- 岩波書店
- 116ページ
- 定価 1760円
評者の学生時代、物理・化学・生物の各研究室の前を通りかかる度に、いやはや天文学の教室と雰囲気がまるで違うなと実感したものだ。他の研究室前では、プーンという匂いとかガタゴト音とかが漂っていた。いわゆる人や物の雰囲気が溢れていたからだが、天文学の研究室の前では全く異なっていた。無音、人が居ても寝ているのではないかと思うくらいで、暗いイメージが漂っていた。久しく大学に行っていないので、今はどうなっているか不明だが、大して変わっていないだろう。

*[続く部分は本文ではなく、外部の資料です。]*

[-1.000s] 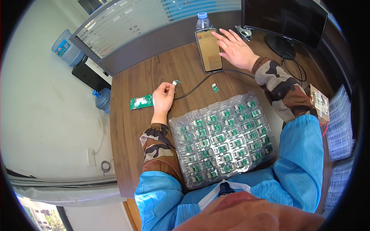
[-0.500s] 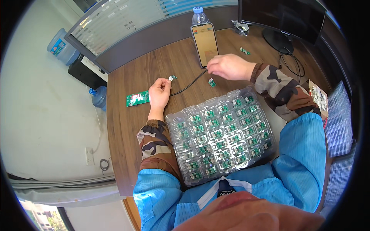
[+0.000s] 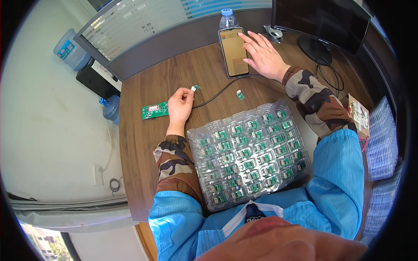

だが、天文学の世界では大きく変化が起こった。それは1にも2にもプリズムのおかげである。本書冒頭の数枚の美しい写真で紹介されているプリズムや回折格子のおかげと言って良い。キルヒホッフ、ブンゼン、フラウンホーファーらは読者の皆さんもおなじみに違いない化学者たちだ。さらに、天文学者のセシリア・ペイン、ハッブル、ルメートルなど、多くの学者達がこの分野の発展に力を注いだ19世紀からの歴史が、本書で詳細に語られているのだ。
評者は、本書がこれまでにない宇宙化学の専門書だと評価する。そして、本書を天文書のコーナーで発見したある書店の店員さんも評価したい。つまり、本書のご紹介がすなわち天文学の近年の発展を意味しているのである。良い時代に皆さんは生きておられるのだ。